**Directions for this task:** Write the listing out again, exactly as it reads below.

**Stored data:**
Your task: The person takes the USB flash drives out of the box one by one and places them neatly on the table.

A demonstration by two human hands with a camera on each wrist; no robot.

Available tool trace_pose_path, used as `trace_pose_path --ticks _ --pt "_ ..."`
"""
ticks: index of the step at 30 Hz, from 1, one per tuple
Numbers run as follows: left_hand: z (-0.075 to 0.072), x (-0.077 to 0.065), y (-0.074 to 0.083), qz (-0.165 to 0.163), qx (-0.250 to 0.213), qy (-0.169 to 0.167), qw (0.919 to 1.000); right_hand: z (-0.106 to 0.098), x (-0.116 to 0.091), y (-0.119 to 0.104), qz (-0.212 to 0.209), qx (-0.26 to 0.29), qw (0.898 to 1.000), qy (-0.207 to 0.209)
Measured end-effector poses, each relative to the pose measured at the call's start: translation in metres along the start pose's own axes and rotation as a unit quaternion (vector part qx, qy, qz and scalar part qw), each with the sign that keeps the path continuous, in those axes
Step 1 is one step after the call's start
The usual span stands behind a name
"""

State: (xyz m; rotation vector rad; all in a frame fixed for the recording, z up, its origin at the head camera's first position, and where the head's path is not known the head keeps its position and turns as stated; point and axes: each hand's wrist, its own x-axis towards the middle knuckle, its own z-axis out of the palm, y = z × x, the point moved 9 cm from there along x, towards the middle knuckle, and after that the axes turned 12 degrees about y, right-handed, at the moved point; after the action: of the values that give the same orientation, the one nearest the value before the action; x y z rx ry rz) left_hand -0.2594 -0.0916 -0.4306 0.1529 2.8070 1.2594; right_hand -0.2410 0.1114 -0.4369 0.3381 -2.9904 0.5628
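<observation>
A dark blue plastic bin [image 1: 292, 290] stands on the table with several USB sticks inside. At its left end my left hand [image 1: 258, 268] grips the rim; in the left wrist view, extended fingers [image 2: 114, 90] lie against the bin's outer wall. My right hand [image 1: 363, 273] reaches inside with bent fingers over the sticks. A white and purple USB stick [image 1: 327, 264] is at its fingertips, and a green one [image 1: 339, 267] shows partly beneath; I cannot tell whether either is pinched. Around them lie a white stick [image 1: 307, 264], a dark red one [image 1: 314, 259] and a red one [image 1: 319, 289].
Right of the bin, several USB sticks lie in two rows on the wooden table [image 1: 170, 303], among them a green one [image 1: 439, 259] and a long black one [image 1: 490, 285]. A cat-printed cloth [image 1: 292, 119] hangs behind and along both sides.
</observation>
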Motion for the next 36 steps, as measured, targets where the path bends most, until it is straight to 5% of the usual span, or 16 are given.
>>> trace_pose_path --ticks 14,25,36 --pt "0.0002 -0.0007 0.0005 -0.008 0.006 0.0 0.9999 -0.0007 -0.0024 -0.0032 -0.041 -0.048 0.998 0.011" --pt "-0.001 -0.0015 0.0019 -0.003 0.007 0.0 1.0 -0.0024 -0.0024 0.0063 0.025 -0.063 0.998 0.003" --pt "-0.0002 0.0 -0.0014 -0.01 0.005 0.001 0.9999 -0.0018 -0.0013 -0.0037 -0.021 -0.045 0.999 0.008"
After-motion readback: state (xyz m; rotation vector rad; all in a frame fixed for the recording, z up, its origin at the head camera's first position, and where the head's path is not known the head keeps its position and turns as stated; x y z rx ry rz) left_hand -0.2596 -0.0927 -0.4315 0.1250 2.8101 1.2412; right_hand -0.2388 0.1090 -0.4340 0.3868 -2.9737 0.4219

**Reply to the task:**
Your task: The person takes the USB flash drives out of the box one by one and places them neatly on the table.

A demonstration by two human hands with a camera on each wrist; no robot.

Available tool trace_pose_path, used as `trace_pose_path --ticks _ --pt "_ ..."`
"""
ticks: index of the step at 30 Hz, from 1, one per tuple
Numbers run as follows: left_hand: z (-0.075 to 0.072), x (-0.077 to 0.065), y (-0.074 to 0.083), qz (-0.165 to 0.163), qx (-0.250 to 0.213), qy (-0.169 to 0.167), qw (0.919 to 1.000); right_hand: z (-0.106 to 0.098), x (-0.116 to 0.091), y (-0.119 to 0.104), qz (-0.212 to 0.209), qx (-0.26 to 0.29), qw (0.898 to 1.000), qy (-0.207 to 0.209)
Measured end-effector poses, each relative to the pose measured at the call's start: translation in metres along the start pose's own axes and rotation as a unit quaternion (vector part qx, qy, qz and scalar part qw), each with the sign that keeps the path continuous, in those axes
Step 1 is one step after the call's start
The usual span stands behind a name
"""

State: (xyz m; rotation vector rad; all in a frame fixed for the recording, z up, its origin at the head camera's first position, and where the head's path is not known the head keeps its position and turns as stated; point and axes: each hand's wrist, its own x-axis towards the middle knuckle, its own z-axis out of the palm, y = z × x, the point moved 9 cm from there along x, towards the middle knuckle, and after that the axes turned 12 degrees about y, right-handed, at the moved point; after the action: of the values that give the same orientation, the one nearest the value before the action; x y z rx ry rz) left_hand -0.2594 -0.0916 -0.4306 0.1529 2.8070 1.2594; right_hand -0.2410 0.1114 -0.4369 0.3381 -2.9904 0.5628
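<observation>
A dark blue plastic bin [image 1: 292, 290] stands on the table with several USB sticks inside. At its left end my left hand [image 1: 258, 268] grips the rim; in the left wrist view, extended fingers [image 2: 114, 90] lie against the bin's outer wall. My right hand [image 1: 363, 273] reaches inside with bent fingers over the sticks. A white and purple USB stick [image 1: 327, 264] is at its fingertips, and a green one [image 1: 339, 267] shows partly beneath; I cannot tell whether either is pinched. Around them lie a white stick [image 1: 307, 264], a dark red one [image 1: 314, 259] and a red one [image 1: 319, 289].
Right of the bin, several USB sticks lie in two rows on the wooden table [image 1: 170, 303], among them a green one [image 1: 439, 259] and a long black one [image 1: 490, 285]. A cat-printed cloth [image 1: 292, 119] hangs behind and along both sides.
</observation>
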Motion for the next 36 steps, as measured, targets where the path bends most, until it is straight to 5% of the usual span, or 16 are given.
>>> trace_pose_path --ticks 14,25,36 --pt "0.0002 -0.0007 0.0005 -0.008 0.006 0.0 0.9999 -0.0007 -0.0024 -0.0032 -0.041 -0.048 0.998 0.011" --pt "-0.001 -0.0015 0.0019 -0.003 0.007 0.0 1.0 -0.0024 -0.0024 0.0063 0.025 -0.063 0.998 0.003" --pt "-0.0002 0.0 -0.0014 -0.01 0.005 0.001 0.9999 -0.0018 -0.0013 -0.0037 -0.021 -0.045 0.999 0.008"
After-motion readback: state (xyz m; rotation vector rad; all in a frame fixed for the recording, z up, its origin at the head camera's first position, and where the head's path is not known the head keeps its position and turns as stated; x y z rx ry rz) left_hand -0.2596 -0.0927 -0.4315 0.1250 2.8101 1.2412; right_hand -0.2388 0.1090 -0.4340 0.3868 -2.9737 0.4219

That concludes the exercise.